What to do: A verbatim transcript of the lines below, starting at the first and ending with the one that holds "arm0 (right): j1", is what should be produced.

== == ==

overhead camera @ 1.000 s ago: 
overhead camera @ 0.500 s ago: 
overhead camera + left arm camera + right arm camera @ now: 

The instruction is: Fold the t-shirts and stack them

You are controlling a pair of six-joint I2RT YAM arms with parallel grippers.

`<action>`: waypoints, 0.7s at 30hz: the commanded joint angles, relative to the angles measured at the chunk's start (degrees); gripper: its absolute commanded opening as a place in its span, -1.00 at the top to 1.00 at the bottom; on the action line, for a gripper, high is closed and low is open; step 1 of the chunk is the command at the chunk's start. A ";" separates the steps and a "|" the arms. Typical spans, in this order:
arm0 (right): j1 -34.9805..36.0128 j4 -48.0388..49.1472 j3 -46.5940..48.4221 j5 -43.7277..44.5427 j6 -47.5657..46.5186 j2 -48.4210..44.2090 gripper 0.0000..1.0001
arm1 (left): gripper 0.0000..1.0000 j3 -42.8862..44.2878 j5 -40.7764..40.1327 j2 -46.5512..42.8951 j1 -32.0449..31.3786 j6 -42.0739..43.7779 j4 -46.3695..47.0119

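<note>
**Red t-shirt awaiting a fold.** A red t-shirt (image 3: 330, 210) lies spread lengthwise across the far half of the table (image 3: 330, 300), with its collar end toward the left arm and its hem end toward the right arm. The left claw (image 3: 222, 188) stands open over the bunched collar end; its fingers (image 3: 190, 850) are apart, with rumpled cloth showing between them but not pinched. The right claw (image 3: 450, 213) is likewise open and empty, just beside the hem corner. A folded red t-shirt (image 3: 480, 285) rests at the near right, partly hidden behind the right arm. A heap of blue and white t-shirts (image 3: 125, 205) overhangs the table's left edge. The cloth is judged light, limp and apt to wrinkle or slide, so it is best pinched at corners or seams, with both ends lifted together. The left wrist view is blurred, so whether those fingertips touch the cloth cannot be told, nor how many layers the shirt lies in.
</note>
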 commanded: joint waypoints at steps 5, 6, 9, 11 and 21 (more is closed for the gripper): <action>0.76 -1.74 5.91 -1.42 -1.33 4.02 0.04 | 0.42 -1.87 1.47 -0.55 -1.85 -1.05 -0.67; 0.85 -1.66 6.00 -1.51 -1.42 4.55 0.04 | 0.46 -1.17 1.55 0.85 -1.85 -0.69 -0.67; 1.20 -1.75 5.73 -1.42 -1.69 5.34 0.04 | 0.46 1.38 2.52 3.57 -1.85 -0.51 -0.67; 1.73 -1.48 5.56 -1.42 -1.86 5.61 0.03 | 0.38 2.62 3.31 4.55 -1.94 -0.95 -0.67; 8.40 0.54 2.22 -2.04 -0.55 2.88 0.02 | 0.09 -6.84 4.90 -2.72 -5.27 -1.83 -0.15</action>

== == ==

Solution to the exercise:
overhead camera @ 1.000 s ago: 
overhead camera @ 0.500 s ago: 
overhead camera + left arm camera + right arm camera @ now: 

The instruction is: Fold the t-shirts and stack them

You are controlling a pair of six-joint I2RT YAM arms with parallel grippers.

`<action>`: waypoints, 0.7s at 30hz: the commanded joint angles, relative to the angles measured at the chunk's start (degrees); gripper: its absolute commanded opening as a place in its span, -1.00 at the top to 1.00 at the bottom; on the action line, for a gripper, high is closed and low is open; step 1 of the chunk is the command at the chunk's start. A ";" separates the steps and a "|" the arms. Typical spans, in this order:
arm0 (right): j1 -34.9805..36.0128 j4 -48.0388..49.1472 j3 -46.5940..48.4221 j5 -43.7277..44.5427 j6 -47.5657..46.5186 j2 -48.4210..44.2090 gripper 0.0000..1.0001

That brings the answer to completion.